• TASK STATEMENT
Set out exactly every line of the entries below, starting at the line that holds "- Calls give" and stopping after the line that holds "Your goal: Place".

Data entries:
%%

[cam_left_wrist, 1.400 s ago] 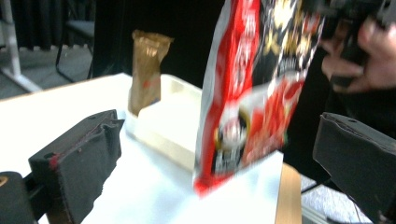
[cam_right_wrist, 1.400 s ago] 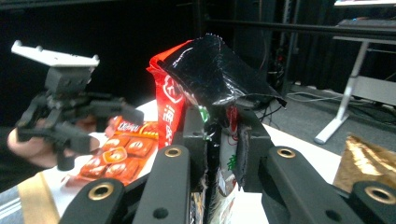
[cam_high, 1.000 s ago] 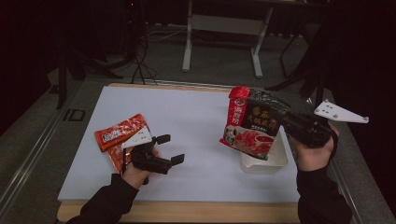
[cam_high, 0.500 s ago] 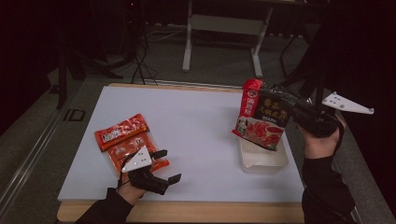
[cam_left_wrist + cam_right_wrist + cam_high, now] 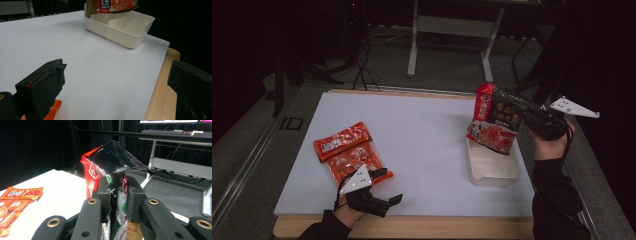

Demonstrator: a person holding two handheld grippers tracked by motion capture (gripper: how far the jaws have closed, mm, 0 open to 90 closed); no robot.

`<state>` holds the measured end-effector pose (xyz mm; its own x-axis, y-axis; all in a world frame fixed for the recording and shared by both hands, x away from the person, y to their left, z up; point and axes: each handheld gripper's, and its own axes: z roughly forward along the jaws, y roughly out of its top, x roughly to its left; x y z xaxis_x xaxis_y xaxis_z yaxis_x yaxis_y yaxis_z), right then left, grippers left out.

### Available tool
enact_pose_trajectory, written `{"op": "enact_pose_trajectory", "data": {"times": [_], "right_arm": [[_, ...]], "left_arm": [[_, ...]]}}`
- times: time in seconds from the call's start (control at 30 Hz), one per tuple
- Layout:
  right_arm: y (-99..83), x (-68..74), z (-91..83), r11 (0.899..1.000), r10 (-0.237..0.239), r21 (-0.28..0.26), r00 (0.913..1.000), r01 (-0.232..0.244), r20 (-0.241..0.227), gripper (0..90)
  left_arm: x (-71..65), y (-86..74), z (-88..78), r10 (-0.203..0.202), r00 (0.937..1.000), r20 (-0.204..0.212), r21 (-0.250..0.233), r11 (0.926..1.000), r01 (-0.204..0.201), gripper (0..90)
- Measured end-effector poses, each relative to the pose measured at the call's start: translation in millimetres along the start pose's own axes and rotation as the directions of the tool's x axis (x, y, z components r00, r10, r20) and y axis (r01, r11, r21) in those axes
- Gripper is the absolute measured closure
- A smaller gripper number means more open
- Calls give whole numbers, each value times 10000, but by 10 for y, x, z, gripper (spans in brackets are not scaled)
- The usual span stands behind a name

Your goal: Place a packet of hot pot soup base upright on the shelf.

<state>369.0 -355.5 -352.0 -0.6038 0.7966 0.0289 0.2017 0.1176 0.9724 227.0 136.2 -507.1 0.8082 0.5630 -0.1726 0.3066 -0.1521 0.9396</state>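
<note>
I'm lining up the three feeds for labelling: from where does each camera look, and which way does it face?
High view: above the person's table edge, facing forward and down on the white sheet; both forearms show.
Left gripper view: rides the left gripper, looking across the sheet to the cream tray; its open jaws show.
Right gripper view: rides the right gripper, facing the dark snack bag clamped in its jaws.
Shared: the bag appears in all three views.

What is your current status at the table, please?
Right gripper shut on the black-and-red pouch, hanging over the white divided tray. Left gripper open, empty, beside the orange packets. Tray's near compartment looks clear.
</note>
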Motion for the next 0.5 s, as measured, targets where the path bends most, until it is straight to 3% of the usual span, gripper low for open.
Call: {"op": "enact_pose_trajectory", "data": {"times": [0.17, 0.37, 0.5], "right_arm": [[-69, -81, 96, 9996, -267, 123, 9996, 267, 62, 766], [-148, -181, 172, 9995, -235, 196, 9997, 234, 71, 764], [-205, -218, 230, 9988, -246, 430, 9995, 254, -197, 762]], "left_arm": [[6, -2, -2, -76, 10000, 7, -12, 10000, 76, 13], [10, -12, 9, -109, 9999, 35, -64, 9999, 109, 13], [14, -19, 23, -160, 9999, 64, -63, 9999, 161, 13]]}}
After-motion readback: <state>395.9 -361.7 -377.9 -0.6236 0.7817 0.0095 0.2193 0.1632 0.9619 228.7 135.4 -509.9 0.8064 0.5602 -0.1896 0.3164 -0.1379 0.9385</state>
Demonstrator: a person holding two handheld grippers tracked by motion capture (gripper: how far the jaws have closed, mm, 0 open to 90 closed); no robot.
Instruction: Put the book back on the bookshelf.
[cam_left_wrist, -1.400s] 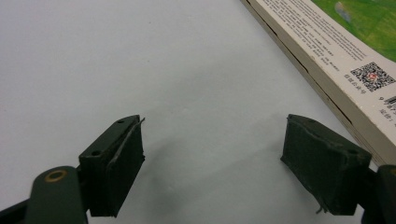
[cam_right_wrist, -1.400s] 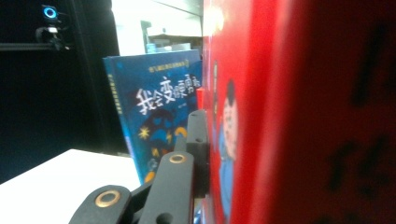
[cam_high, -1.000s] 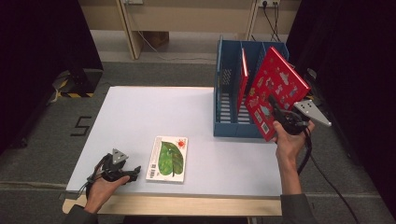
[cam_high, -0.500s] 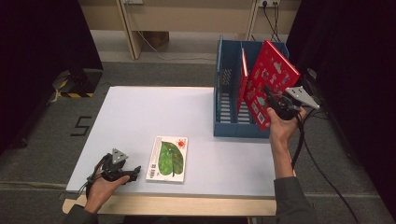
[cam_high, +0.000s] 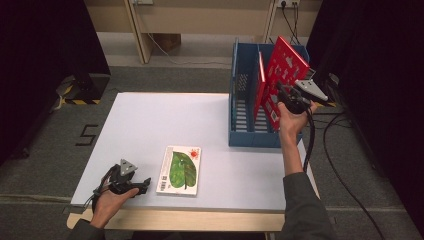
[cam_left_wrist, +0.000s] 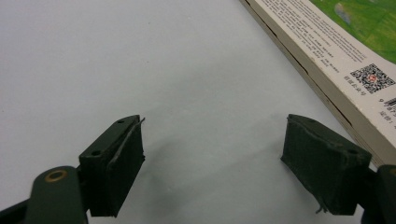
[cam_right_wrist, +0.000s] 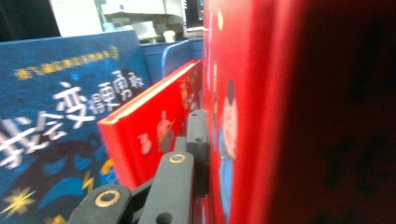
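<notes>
Rack (cam_high: 240, 135) crowded by red book (cam_high: 282, 75); tabletop (cam_high: 165, 120) open.

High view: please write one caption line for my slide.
Right gripper holds a red book tilted above the blue rack; left gripper rests open beside the green-leaf book.

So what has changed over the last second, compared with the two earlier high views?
The right hand-held gripper, shut on the large red picture book, has carried it up-table and leftward, over the blue plastic file rack where a second red book stands. Unchanged: the left hand-held gripper rests open on the white table beside the green leaf-cover book.
</notes>
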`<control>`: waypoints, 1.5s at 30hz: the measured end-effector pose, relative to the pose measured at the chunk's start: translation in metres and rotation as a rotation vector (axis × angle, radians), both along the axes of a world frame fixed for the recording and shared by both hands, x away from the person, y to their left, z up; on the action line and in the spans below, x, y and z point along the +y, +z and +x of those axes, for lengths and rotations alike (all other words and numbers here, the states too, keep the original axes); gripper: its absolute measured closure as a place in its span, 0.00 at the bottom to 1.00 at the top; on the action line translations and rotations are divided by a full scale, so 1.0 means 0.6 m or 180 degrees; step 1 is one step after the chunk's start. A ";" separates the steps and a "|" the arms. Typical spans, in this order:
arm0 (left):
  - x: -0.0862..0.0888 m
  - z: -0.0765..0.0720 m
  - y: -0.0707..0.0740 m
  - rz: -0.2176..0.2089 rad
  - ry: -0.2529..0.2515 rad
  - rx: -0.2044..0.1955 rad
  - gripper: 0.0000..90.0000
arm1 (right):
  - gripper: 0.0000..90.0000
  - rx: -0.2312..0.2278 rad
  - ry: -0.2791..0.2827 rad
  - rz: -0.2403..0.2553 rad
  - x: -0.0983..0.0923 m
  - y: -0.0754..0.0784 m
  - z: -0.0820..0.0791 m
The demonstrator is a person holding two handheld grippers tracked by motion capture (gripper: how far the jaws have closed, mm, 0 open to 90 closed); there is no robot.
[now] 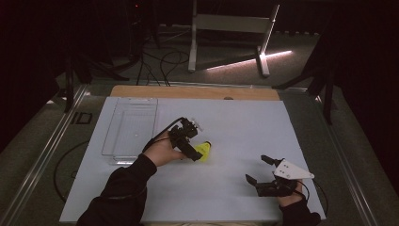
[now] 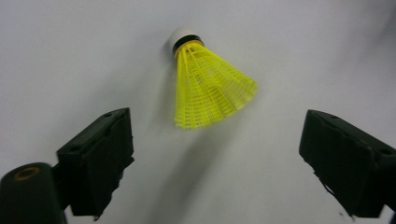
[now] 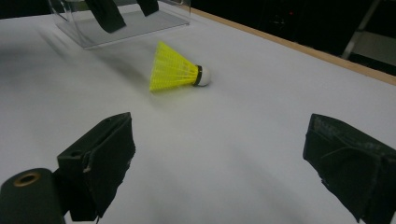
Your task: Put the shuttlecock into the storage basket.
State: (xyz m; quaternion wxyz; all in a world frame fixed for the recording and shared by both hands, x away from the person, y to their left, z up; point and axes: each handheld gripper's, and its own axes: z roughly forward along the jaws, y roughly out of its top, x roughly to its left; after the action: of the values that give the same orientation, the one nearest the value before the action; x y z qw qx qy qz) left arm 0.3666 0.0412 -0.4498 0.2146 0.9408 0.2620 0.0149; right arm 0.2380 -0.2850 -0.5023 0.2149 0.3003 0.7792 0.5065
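Your left hand (image 1: 162, 149) comes in from the bottom of the high view, black sleeve (image 1: 120, 188) angled toward 1 o'clock, and carries the left gripper (image 1: 190, 151) low over the middle of the white table (image 1: 235, 127). The gripper body tilts down and toward 4 o'clock from your knuckles, its cable (image 1: 157, 134) looping back toward 10 o'clock. Just past its tip lies the yellow shuttlecock (image 1: 204, 150), on its side on the table surface, touching nothing else. In the left gripper view the shuttlecock (image 2: 208, 84) sits ahead of the jaws at about 12 o'clock, white cork at the far end, open skirt toward the camera; the two black jaws stand wide apart on either side, with bare table between them and no contact with the skirt. Your right hand (image 1: 289, 197) rests near the table's edge at 5 o'clock of the high view, wrist low, holding the right gripper (image 1: 259, 169) roughly level and pointing toward 10 o'clock, grey three-cornered plate (image 1: 294, 170) on top. Its jaws are also spread wide, nothing between them. In the right gripper view the shuttlecock (image 3: 177, 70) lies well ahead at 11 o'clock, cork pointing to 3 o'clock. The clear plastic tray (image 1: 129, 129) sits at 10 o'clock of the shuttlecock, well apart from it, near the table's left edge.
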 end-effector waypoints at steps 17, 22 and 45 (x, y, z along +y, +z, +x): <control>-0.018 0.029 -0.044 0.0258 -0.0075 -0.0038 0.44 | 0.10 0.0026 0.0028 0.0011 0.000 -0.001 0.000; -0.024 0.036 -0.052 0.0316 -0.0059 -0.0037 0.54 | 0.10 0.0032 0.0022 0.0009 0.000 -0.001 0.000; -0.047 0.047 -0.069 0.0383 -0.0084 -0.0028 0.99 | 0.10 0.0030 0.0031 -0.0012 0.000 -0.002 0.001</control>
State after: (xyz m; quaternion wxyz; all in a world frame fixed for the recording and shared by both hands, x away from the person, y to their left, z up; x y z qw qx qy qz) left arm 0.3945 0.0131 -0.4914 0.1589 0.9553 0.2473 0.0319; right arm 0.2386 -0.2851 -0.5034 0.2094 0.2985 0.7825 0.5046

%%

• EXERCISE RESPONSE
- Calls give whole numbers, each value times 10000, but by 10 for y, x, z, gripper (spans in brackets are not scaled)
- The usual span stands behind a name

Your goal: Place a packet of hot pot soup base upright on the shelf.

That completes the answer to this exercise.